How to CREATE INDEX on large table in MySQL
Official documentation: CREATE INDEX
Performance Considerations
Creating indexes on large tables can be resource-intensive and potentially disruptive. Without proper planning, these operations can cause extended downtime, lock tables, or consume excessive server resources. Many organizations require approval for index operations on large tables. You can enforce approval processes or automated schema reviews via Bytebase.
-
Table Locking: Traditional index creation locks the entire table, preventing other operations until completed.
-
Resource Consumption: Building indexes on large tables requires significant CPU, memory, and disk I/O.
-
Transaction Log Growth: Index creation generates substantial transaction logs, potentially filling storage.
-
Replication Impact: On replicated environments, index operations must propagate to all replicas.

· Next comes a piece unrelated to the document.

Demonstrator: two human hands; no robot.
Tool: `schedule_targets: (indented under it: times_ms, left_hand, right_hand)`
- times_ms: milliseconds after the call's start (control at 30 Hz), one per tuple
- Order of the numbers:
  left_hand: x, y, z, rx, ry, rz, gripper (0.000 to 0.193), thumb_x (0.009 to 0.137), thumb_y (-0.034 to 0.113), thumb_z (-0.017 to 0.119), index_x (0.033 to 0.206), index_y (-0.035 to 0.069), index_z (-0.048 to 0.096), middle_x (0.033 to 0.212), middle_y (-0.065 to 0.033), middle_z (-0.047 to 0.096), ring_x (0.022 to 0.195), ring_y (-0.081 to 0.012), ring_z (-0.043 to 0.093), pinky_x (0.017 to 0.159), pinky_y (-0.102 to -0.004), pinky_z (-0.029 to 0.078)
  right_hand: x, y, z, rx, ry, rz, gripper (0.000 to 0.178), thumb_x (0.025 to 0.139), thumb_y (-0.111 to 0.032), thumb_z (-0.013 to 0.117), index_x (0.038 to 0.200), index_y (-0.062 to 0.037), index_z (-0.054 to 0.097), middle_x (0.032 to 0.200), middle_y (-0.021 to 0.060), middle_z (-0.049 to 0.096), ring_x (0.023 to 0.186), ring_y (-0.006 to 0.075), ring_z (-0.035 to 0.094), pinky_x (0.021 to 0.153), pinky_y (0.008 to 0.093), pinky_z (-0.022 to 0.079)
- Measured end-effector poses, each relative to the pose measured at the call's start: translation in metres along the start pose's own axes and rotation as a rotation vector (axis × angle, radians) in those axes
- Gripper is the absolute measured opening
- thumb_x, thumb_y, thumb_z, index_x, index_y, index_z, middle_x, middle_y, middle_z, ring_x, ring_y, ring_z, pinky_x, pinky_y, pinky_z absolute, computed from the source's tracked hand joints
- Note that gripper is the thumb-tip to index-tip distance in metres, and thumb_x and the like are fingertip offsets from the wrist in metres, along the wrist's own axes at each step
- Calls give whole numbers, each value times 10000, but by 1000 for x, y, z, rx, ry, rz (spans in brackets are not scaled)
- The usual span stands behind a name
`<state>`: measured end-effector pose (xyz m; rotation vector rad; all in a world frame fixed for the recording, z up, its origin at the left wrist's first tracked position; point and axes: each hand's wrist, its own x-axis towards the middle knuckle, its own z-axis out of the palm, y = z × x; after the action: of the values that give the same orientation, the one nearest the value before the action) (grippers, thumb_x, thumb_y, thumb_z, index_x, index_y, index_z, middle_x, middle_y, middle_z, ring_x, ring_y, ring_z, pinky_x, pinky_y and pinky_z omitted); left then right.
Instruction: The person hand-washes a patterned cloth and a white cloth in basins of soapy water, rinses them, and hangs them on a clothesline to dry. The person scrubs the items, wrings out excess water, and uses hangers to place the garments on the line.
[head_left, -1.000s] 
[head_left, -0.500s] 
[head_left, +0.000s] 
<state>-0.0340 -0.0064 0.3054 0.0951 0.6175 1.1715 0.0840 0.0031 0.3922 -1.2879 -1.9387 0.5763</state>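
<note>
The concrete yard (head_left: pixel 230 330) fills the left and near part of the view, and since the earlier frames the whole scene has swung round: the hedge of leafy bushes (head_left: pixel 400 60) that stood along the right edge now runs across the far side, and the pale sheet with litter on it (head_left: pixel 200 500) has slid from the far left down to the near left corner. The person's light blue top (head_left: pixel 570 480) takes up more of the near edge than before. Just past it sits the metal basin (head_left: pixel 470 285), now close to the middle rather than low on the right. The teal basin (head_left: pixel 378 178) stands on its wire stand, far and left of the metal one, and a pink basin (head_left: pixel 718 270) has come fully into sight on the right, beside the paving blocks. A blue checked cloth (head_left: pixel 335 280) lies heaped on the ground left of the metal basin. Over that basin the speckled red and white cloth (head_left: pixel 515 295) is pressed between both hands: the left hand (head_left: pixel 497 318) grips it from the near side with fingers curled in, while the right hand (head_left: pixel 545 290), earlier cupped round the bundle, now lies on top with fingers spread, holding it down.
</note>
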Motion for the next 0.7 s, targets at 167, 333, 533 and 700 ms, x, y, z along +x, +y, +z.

Understanding Large Table Challenges
Defining "large" varies by environment, but tables with millions of rows or several GB in size typically require special consideration for index operations. The main challenges are:
- Operation duration (potentially hours)
- Table locking causing application downtime
- Server resource consumption affecting other workloads
- Replication lag on replicated environments
Methods for Creating Indexes on Large Tables
Using Online DDL
MySQL 5.6+ supports online DDL operations that allow concurrent DML while creating indexes:
-- Create index with ALGORITHM=INPLACE and LOCK=NONE
ALTER TABLE large_table
ADD INDEX idx_column (column_name)
ALGORITHM=INPLACE, LOCK=NONE;
This approach:
- Minimizes table locking
- Allows concurrent reads and writes
- Works for most index types in InnoDB
Limitations:
- Not all index operations support ALGORITHM=INPLACE
- Still consumes significant resources
- May fail on very large tables if the operation times out
Using pt-online-schema-change
For extremely large tables, Percona Toolkit's pt-online-schema-change
provides a reliable solution:
pt-online-schema-change --alter="ADD INDEX idx_column (column_name)" \
--host=localhost --user=username --password=password \
D=database,t=large_table --execute
This approach:
- Creates a new table with the desired structure
- Copies data in small batches
- Maintains triggers to capture ongoing changes
- Performs an atomic table swap when complete
Limitations:
- Requires double the disk space temporarily
- Adds overhead from triggers
- Doesn't work well with foreign keys unless handled carefully
Using GitHub's gh-ost
gh-ost is another tool specifically designed for online schema changes:
gh-ost --user="user" --password="password" --host=hostname \
--database="db" --table="large_table" \
--alter="ADD INDEX idx_column (column_name)" \
--execute
This approach:
- Uses binary log streaming instead of triggers
- Creates minimal locking
- Provides detailed progress reporting
- Is generally safer for very large tables
Using FORCE INDEX for Temporary Relief
If you can't immediately create an index but need query performance, consider using a temporary table:
-- Create indexed temporary table with subset of data
CREATE TEMPORARY TABLE tmp_table AS
SELECT * FROM large_table WHERE some_condition
LIMIT 1000000;
CREATE INDEX idx_column ON tmp_table (column_name);
-- Query the temporary table
SELECT * FROM tmp_table WHERE column_name = 'value';
Monitoring Index Creation Progress
For Online DDL Operations
-- Check progress in performance_schema
SELECT EVENT_NAME, WORK_COMPLETED, WORK_ESTIMATED,
ROUND(WORK_COMPLETED/WORK_ESTIMATED*100, 2) AS "% Complete"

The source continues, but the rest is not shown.